Every entry is to be returned as it stands, apart from the pictures.
[MATERIAL FOR THE TASK Boundary: Start]
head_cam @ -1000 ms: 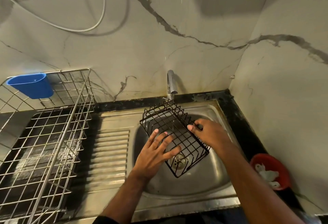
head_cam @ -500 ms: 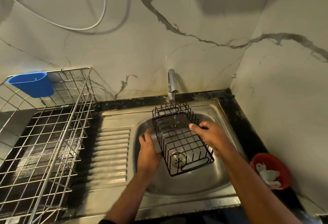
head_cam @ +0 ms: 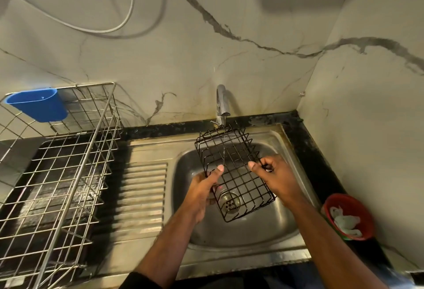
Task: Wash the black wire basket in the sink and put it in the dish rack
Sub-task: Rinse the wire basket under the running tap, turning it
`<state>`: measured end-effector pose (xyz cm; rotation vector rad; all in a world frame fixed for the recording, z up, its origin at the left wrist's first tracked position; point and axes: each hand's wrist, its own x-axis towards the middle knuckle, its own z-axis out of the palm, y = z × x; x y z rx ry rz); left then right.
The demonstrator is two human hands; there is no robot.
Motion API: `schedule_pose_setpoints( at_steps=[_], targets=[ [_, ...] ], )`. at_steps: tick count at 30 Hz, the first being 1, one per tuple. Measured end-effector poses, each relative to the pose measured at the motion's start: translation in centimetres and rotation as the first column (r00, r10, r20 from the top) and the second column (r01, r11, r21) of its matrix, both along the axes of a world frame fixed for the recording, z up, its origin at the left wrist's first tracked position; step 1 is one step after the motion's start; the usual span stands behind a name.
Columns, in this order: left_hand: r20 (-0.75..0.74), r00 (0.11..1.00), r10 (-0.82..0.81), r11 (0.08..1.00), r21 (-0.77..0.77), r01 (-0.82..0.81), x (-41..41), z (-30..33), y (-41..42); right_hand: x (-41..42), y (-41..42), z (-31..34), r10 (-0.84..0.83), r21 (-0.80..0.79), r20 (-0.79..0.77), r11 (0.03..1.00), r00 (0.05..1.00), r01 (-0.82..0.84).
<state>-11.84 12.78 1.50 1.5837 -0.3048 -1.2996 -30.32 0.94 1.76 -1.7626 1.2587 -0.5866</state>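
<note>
The black wire basket (head_cam: pixel 231 165) is held tilted over the steel sink (head_cam: pixel 250 231), its far end up under the tap (head_cam: pixel 221 103). A thin stream of water runs from the tap through its grid. My left hand (head_cam: pixel 204 188) grips the basket's left long edge, thumb on top. My right hand (head_cam: pixel 273 174) grips the right long edge, fingers curled around the wire. The drain shows through the basket's lower end. The metal dish rack (head_cam: pixel 68 174) stands left of the sink.
A blue plastic cup (head_cam: pixel 39 104) hangs on the rack's back corner. A ribbed steel drainboard (head_cam: pixel 142 192) lies between rack and sink. A red bowl (head_cam: pixel 348 216) with white scraps sits on the black counter at the right. Marble walls close off the back and right.
My left hand has come off the basket's grid face and taken hold of its left edge. The basket has turned and risen under the tap, where water now runs.
</note>
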Motion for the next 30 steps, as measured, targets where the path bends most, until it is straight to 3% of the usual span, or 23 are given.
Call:
schedule_pose_setpoints(
  at_steps=[5,9,18,25,30],
  targets=[
    [0.042,0.999,-0.028,0.996,-0.085,0.032,-0.3,0.0,0.0,-0.9,-0.5,-0.8,0.014,0.023,0.012,1.000,1.000,-0.014],
    [0.187,0.982,-0.012,0.989,-0.142,0.039,-0.7,0.1,-0.2,-1.5,-0.9,-2.0,0.051,0.040,-0.035,0.998,0.998,-0.050],
    [0.457,0.887,-0.065,0.994,-0.050,0.099,-0.1,-1.1,-0.7,-1.7,0.2,-2.1,0.033,0.041,-0.080,0.999,0.996,-0.030],
    [0.504,0.836,-0.216,0.971,0.024,0.237,2.0,-2.5,-3.1,-1.5,0.5,-3.1,-0.055,0.025,-0.114,0.998,0.992,0.059],
    [0.395,0.858,-0.328,0.939,0.042,0.340,3.2,-3.2,-5.0,-2.0,0.4,-3.5,-0.071,0.047,-0.138,0.996,0.988,0.078]
  ],
)
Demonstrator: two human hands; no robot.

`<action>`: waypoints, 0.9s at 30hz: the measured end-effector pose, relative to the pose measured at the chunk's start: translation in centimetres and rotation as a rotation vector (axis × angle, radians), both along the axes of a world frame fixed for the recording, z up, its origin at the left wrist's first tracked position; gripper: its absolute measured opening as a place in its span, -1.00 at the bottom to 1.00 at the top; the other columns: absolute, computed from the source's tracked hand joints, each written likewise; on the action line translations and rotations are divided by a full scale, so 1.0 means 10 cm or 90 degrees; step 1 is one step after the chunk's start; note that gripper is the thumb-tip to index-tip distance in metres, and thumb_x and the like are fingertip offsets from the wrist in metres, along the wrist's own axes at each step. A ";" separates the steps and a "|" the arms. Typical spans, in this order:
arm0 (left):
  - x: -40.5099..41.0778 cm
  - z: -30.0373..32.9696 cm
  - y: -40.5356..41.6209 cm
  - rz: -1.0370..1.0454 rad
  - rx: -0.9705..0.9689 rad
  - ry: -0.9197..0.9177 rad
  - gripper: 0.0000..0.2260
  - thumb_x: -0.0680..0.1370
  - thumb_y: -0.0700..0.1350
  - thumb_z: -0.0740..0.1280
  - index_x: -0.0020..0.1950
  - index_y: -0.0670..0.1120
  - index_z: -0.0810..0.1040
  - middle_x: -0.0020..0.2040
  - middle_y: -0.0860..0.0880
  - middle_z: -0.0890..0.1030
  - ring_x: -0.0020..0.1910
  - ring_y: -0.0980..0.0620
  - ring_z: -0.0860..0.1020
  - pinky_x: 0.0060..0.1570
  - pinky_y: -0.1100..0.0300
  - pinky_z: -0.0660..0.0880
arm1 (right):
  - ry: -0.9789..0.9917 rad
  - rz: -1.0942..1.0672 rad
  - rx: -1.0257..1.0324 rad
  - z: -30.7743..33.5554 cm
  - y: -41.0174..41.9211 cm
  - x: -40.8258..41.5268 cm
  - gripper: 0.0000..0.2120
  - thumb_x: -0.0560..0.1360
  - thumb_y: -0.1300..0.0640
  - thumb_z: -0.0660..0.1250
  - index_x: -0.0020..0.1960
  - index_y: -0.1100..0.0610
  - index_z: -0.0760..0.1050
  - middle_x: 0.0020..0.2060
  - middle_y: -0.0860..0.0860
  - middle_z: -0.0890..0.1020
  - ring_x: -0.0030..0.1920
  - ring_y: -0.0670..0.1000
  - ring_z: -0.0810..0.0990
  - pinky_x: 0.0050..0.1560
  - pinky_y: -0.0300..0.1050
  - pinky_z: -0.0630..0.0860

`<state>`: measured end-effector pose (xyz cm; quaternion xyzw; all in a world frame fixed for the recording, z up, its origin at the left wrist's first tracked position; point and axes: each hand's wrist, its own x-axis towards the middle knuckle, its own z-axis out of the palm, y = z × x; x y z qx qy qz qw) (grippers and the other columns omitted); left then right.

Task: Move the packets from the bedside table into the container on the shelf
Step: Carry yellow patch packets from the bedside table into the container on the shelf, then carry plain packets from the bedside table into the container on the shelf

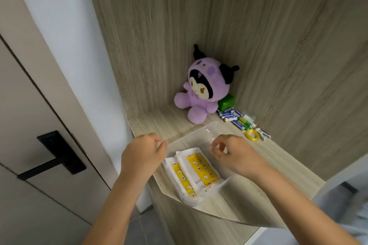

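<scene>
While print on the two yellow-patterned packets [196, 173] is too small to read, they lie side by side inside the clear container [201, 135] on the wooden shelf [268, 157]. At the container's 9 o'clock, the left hand [142, 156] hovers with fingers loosely curled, grasping nothing; at 3 o'clock, the right hand [236, 154] does likewise. Batteries [234, 117] and a purple plush toy [203, 89] sit toward 12 o'clock.

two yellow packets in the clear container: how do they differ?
The right packet lies on top, overlapping the left packet, which sits partly beneath it. The right packet shows its wide yellow band fully; the left packet shows a narrower strip. The left packet reaches nearer the container's front edge. Both are white with yellow patterned bands, lying flat and parallel.
</scene>
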<state>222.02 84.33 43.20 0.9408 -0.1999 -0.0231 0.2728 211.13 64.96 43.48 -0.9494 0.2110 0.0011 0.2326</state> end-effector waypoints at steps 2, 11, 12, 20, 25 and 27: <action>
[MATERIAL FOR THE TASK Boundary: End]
RESULT BELOW.
head_cam @ -1000 ms: 
head_cam @ -500 ms: 
head_cam @ +0 ms: 
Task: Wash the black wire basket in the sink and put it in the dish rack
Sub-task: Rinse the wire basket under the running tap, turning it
`<state>`: measured end-effector pose (xyz cm; rotation vector rad; all in a world frame fixed for the recording, z up, its origin at the left wrist's first tracked position; point and axes: each hand's wrist, its own x-axis towards the middle knuckle, its own z-axis out of the palm, y = z × x; x y z rx ry rz); left then right.
The demonstrator is two human hands; there is no robot.
Motion API: `schedule_pose_setpoints( at_steps=[_], targets=[ [_, ...] ], )`. at_steps: tick count at 30 Hz, the first being 1, one per tuple. Measured end-effector poses, each relative to the pose measured at the motion's start: translation in centimetres and rotation as the first column (r00, r10, r20 from the top) and the second column (r01, r11, r21) of its matrix, both along the axes of a world frame fixed for the recording, z up, its origin at the left wrist's first tracked position; step 1 is one step after the motion's start; the usual span stands behind a name.
Columns, in this order: left_hand: r20 (-0.75..0.74), r00 (0.11..1.00), r10 (-0.82..0.81), r11 (0.08..1.00), r21 (-0.77..0.77), r01 (-0.82..0.81), x (-41..41), z (-30..33), y (-41..42); right_hand: x (-41..42), y (-41..42), z (-31..34), r10 (-0.84..0.83), r21 (-0.80..0.79), r20 (-0.79..0.77), r11 (0.03..1.00), r00 (0.05..1.00), r01 (-0.82..0.84).
<state>-11.84 12.78 1.50 1.5837 -0.3048 -1.2996 -30.32 0.94 1.76 -1.7626 1.2587 -0.5866</state>
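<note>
The black wire basket (head_cam: pixel 231 165) is held tilted over the steel sink (head_cam: pixel 250 231), its far end up under the tap (head_cam: pixel 221 103). A thin stream of water runs from the tap through its grid. My left hand (head_cam: pixel 204 188) grips the basket's left long edge, thumb on top. My right hand (head_cam: pixel 273 174) grips the right long edge, fingers curled around the wire. The drain shows through the basket's lower end. The metal dish rack (head_cam: pixel 68 174) stands left of the sink.
A blue plastic cup (head_cam: pixel 39 104) hangs on the rack's back corner. A ribbed steel drainboard (head_cam: pixel 142 192) lies between rack and sink. A red bowl (head_cam: pixel 348 216) with white scraps sits on the black counter at the right. Marble walls close off the back and right.
My left hand has come off the basket's grid face and taken hold of its left edge. The basket has turned and risen under the tap, where water now runs.
</note>
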Motion for the next 30 steps, as measured, targets where the path bends most, until it is straight to 3% of the usual span, or 23 are given.
Call:
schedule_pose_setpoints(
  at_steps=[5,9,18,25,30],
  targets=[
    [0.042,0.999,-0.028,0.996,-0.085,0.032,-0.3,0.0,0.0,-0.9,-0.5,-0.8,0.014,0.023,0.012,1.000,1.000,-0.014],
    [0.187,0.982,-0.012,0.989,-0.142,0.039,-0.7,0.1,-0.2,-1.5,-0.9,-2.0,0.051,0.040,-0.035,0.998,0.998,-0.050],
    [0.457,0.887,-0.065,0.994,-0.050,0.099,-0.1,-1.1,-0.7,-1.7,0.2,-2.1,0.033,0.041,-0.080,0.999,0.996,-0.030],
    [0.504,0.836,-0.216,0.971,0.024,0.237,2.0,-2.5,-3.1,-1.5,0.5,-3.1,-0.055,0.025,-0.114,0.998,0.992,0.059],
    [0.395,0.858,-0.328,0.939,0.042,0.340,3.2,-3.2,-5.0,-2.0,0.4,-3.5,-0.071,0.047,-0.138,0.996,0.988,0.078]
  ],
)
Demonstrator: two human hands; no robot.

`<action>`: waypoints, 0.9s at 30hz: the measured end-effector pose, relative to the pose measured at the chunk's start: translation in centimetres and rotation as a rotation vector (axis × angle, radians), both along the axes of a world frame fixed for the recording, z up, its origin at the left wrist's first tracked position; gripper: its absolute measured opening as a place in its span, -1.00 at the bottom to 1.00 at the top; the other columns: absolute, computed from the source's tracked hand joints, each written likewise; on the action line translations and rotations are divided by a full scale, so 1.0 means 10 cm or 90 degrees; step 1 is one step after the chunk's start; note that gripper is the thumb-tip to index-tip distance in metres, and thumb_x and the like are fingertip offsets from the wrist in metres, along the wrist's own axes at each step. A ";" separates the steps and a "|" the arms. Typical spans, in this order:
arm0 (left):
  - x: -40.5099..41.0778 cm
  - z: -30.0373..32.9696 cm
  - y: -40.5356..41.6209 cm
  - rz: -1.0370..1.0454 rad
  - rx: -0.9705..0.9689 rad
  - ry: -0.9197..0.9177 rad
  - gripper: 0.0000..0.2260
  - thumb_x: -0.0680..0.1370
  - thumb_y: -0.0700..0.1350
  - thumb_z: -0.0740..0.1280
  - index_x: -0.0020..0.1950
  - index_y: -0.0670..0.1120
  - index_z: -0.0810..0.1040
  - middle_x: -0.0020..0.2040
  - middle_y: -0.0860..0.0880
  - middle_z: -0.0890..0.1030
  - ring_x: -0.0020..0.1910
  - ring_y: -0.0980..0.0620
  - ring_z: -0.0860..0.1020
  - pinky_x: 0.0060..0.1570
  - pinky_y: -0.1100..0.0300
  - pinky_z: -0.0660..0.0880
arm1 (right):
  - ry: -0.9789..0.9917 rad
  - rz: -1.0942..1.0672 rad
  - rx: -1.0257..1.0324 rad
  - z: -30.7743..33.5554 cm
  - y: -41.0174..41.9211 cm
  - x: -40.8258..41.5268 cm
  - gripper: 0.0000..0.2120
  - thumb_x: -0.0560..0.1360
  - thumb_y: -0.1300..0.0640
  - thumb_z: -0.0660..0.1250
  - index_x: -0.0020..0.1960
  - index_y: -0.1100..0.0610
  - index_z: -0.0760..0.1050
  - middle_x: 0.0020..0.2060
  - middle_y: -0.0860..0.0860
  - middle_z: -0.0890..0.1020
  - ring_x: -0.0030..0.1920
  - ring_y: -0.0670..0.1000
  - ring_z: -0.0810..0.0990
  - pinky_x: 0.0050..0.1560
  - pinky_y: -0.0300..0.1050
  - pinky_z: -0.0630..0.0860

`<state>`: measured end-effector pose (xyz cm; quaternion xyzw; all in a world frame fixed for the recording, z up, its origin at the left wrist's first tracked position; point and axes: each hand's wrist, its own x-axis towards the middle knuckle, its own z-axis out of the palm, y = z × x; x y z qx qy qz qw) (grippers and the other columns omitted); left then right.

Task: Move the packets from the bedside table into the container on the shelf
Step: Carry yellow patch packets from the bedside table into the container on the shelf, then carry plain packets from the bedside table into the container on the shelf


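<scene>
While print on the two yellow-patterned packets [196, 173] is too small to read, they lie side by side inside the clear container [201, 135] on the wooden shelf [268, 157]. At the container's 9 o'clock, the left hand [142, 156] hovers with fingers loosely curled, grasping nothing; at 3 o'clock, the right hand [236, 154] does likewise. Batteries [234, 117] and a purple plush toy [203, 89] sit toward 12 o'clock.

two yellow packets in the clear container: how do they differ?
The right packet lies on top, overlapping the left packet, which sits partly beneath it. The right packet shows its wide yellow band fully; the left packet shows a narrower strip. The left packet reaches nearer the container's front edge. Both are white with yellow patterned bands, lying flat and parallel.
</scene>
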<state>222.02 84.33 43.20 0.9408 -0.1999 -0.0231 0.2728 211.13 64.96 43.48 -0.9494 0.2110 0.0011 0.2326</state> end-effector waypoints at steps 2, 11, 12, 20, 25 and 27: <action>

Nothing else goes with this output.